ACTIVITY »
Scan the data below for lines holding the word "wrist", and copy each line found.

== TASK MATERIAL

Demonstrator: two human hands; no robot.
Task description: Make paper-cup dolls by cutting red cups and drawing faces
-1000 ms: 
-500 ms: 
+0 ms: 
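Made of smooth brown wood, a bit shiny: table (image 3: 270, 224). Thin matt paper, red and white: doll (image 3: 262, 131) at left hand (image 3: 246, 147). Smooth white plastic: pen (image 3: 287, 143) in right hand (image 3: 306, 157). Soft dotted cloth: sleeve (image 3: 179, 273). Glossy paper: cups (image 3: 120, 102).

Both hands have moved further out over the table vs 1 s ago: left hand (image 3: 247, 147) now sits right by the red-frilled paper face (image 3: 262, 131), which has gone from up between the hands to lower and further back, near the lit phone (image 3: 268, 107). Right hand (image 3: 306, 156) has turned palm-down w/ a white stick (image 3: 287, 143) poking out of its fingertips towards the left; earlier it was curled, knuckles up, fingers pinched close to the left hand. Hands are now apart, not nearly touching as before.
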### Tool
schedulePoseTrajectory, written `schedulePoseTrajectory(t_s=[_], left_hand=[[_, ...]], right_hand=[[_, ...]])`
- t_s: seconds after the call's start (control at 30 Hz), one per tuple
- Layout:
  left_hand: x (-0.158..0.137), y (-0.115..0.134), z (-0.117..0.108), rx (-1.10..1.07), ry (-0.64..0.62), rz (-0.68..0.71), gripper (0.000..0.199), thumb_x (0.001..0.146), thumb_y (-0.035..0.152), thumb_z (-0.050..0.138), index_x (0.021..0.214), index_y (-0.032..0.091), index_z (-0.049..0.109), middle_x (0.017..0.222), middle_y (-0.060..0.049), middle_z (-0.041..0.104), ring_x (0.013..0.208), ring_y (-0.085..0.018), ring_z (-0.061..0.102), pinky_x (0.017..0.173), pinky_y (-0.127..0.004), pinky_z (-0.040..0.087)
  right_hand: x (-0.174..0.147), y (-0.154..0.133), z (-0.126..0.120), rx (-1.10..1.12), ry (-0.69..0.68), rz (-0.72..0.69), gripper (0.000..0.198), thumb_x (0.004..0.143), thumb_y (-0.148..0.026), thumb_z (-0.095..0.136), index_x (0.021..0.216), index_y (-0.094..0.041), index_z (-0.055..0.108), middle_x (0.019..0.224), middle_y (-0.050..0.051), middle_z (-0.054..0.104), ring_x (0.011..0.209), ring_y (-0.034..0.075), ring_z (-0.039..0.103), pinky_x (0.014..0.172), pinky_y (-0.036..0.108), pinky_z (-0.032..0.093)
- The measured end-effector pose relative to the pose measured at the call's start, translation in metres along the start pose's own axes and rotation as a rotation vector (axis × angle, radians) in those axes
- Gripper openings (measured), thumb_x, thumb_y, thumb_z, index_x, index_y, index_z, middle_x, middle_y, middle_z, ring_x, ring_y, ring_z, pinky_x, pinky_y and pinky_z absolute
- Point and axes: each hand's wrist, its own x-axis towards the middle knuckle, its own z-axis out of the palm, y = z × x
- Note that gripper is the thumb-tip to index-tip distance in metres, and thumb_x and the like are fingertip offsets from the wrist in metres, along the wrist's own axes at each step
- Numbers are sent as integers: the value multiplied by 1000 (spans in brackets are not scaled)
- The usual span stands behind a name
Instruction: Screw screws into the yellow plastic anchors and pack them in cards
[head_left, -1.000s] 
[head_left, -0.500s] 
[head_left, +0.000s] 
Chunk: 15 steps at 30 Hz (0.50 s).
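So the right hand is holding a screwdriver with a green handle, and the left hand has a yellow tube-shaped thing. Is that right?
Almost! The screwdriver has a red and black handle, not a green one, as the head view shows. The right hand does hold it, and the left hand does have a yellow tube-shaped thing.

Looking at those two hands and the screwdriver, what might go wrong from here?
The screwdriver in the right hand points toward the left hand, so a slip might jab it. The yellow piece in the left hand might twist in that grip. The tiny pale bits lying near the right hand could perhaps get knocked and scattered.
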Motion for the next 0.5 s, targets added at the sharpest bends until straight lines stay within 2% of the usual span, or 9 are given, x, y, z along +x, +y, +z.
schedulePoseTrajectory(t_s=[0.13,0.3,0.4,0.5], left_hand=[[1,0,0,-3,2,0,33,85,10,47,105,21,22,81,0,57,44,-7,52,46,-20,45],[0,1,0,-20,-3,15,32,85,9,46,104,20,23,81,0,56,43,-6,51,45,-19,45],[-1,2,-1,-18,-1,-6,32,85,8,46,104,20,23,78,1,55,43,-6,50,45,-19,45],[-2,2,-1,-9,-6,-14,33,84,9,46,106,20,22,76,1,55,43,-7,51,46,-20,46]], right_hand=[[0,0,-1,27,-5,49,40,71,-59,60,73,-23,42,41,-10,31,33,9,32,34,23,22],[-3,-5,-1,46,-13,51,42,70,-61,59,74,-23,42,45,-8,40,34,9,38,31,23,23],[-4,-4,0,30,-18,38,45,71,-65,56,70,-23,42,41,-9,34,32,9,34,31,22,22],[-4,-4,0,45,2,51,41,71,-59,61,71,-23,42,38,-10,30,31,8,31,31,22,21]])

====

FINISHED EXERCISE »
- Point and axes: each hand's wrist, its own x-axis towards the middle knuckle, its own z-axis out of the palm, y = z × x
- Note that gripper is the thumb-tip to index-tip distance in metres, and thumb_x and the like are fingertip offsets from the wrist in metres, along the wrist's own axes at each step

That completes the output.